だからスザクは今、一言文句でも言ってやろうと思って、その場所へと走っていた。相手は女なのだから暴力に訴えたりはしないけれど、文句の一つや二つぐらいは吐かないと気が治まらない。
ややもすると、見慣れた白い壁が見えてきて、スザクは走るのを止めた。この中には、ブリタニアの皇女がいる。シンリャクシャの国の皇女。そう思うと、何となく緊張して、スザクは足音を消して引き戸まで近づくと、そっと戸を開いた。
しかしふと、そんな自分に違和感を覚える。
(何で俺がこんなことしないといけないんだよ!)
ここはスザクのものだったのだ。後からやって来たような奴に、遠慮するような必要などあるものか。それからは、わざと足音を荒くして歩き、皇女とやらの姿を探した。一階にはいなかったため、足音を立てて二階に上がっていくが、誰も姿を見せる様子はない。
(……いないのか?)
こんなあからさまに存在を明かしているのに姿を現さないということは、もしやどこかに出かけているからではないのか。そう思いつつも、階段を上がってすぐの扉を開ける。その瞬間スザクは、自分の懸念が間違っていたことを知った。

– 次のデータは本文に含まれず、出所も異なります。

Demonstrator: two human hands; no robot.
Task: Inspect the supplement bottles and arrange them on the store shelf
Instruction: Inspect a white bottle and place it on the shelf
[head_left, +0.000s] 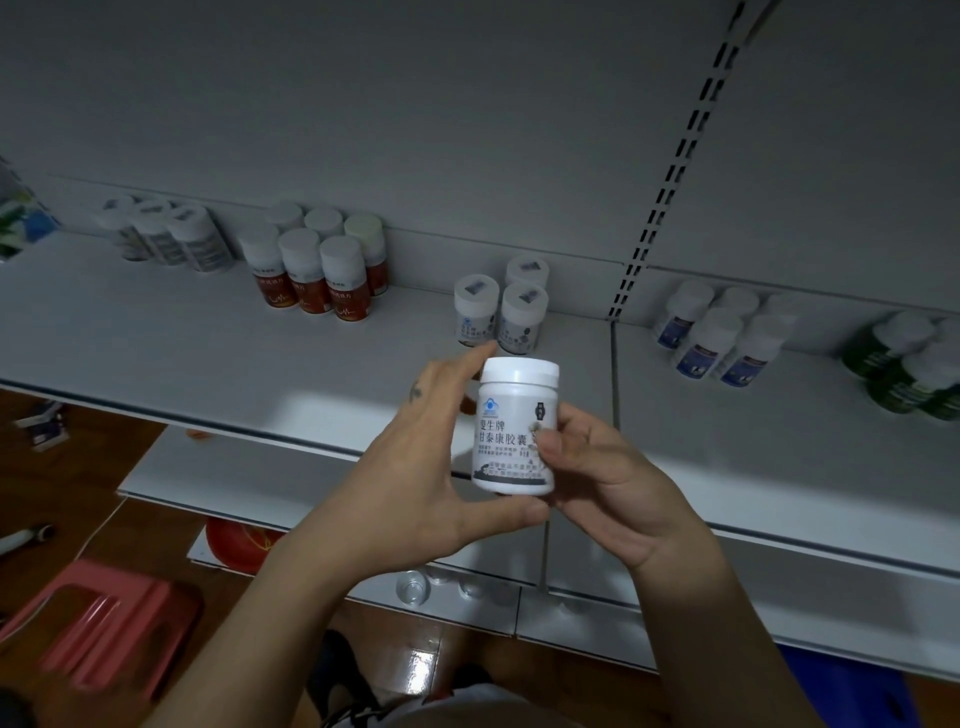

薄暗い部屋の中には、一人の少女がいた。その子は、暑い夏の盛りだというのに、熱をよく吸収する黒いワンピースを着ていた。粗末なベッドの上で、仰向けになって四肢を投げ出しているのは、眠っているからなのだろう。スザクはそっと足音を忍ばせて、ベッドの側に近づいた。足音を殺したのは、白いシーツの上に散らばる黒髪を見ていると、何だかいけないことをしているような気分になったからだった。室内は狭く、数歩も歩けばすぐにベッドまでたどり着く。スザクは、ベッドに横たわる少女をまじまじと観察した。それは、今まで見たことがないぐらい綺麗な少女だった。白い肌はまるで透き通るようだったし、黒いまつげは驚くぐらい長いし、幼いながらも鼻筋は通っていて、唇は赤く色づいていた。
スザクがぼうっとなって見とれていると、その子は小さなうめき声を上げて、わずかに身動きする。
その瞬間スザクは正気に戻って、慌ててその場を逃げ出した。これまで経験したことがない激しさで、心臓が音を立てていた。
ブリタニアは、日本の敵だ。それなのに、敵国の皇女に見とれていたなんて、そんな事実をスザクは認めたくなかった。だからスザクは、この秘密基地のことも、ここで見たブリタニアの皇女のことも、全部忘れることにした。
◇ ◇ ◇
ふと、何か物音が聞こえたような気がして、ルルーシュは目を開けた。ゆっくりと身を起こすと、扉の方からガタンと音が聞こえてくる。振り向くが、そこにはすでに誰の姿も見て取ることはできなくて、閉めたはずの扉が開いているのだけが見えた。
「……誰だ?」
気になったのは、一瞬。その後は、そんなことがあったことすら忘れて、ルルーシュは再び眠りの世界へ旅立った。
それからずっと、ルルーシュは食事を取ることもせず、ただひたすら眠り続けた。
数日後、生活をしている様子がまるでないのを不審に思ったのか、枢木の女中が一人、土蔵のような建物へとやって来た。そこで彼女が見つけたのは、脱水症状と栄養失調を起こして今にも死にそうになっているルルーシュの姿だった。彼女は慌てた。いくら憎い敵国の皇女であろうと、今ここでルルーシュが死んでしまったりしたら、いったい日本がどれほどの窮地に追い込まれるか、そんなことを考えるまでもなく明らかで。
その日以降。勝手に死ぬことがないように、ルルーシュは監視と看護がしやすいよう、土蔵から枢木家の隠し部屋に居を移すことになった。
◇ ◇ ◇
「いないのか……?」
少し前まで自分の秘密基地だった建物をくまなく探した後、スザクは困惑げに顔をしかめた。あの日、この場で見つけたブリタニアの皇女らしき少女は、まるで幻のように消えうせていた。ブリタニア人なんかに見とれてしまったのが許せなくて、スザクは必死になって彼女のことを忘れようとした。けれど、どうしても忘れられなくて、あの日から十日近く経った今になって再びここを訪れたのだ。それなのに、どれだけ探しても彼女の姿は見当たらない。
「何だよ……」
スザクは苛立たしげな様子で、壁に手をたたきつけた。
それから後も、スザクは何度となくその建物を捜索したが、再び少女を見つけることはかなわなかった。そして移り気な子どもらしく、半年も経つころには、その少女のことなどほとんど忘れてしまっていた。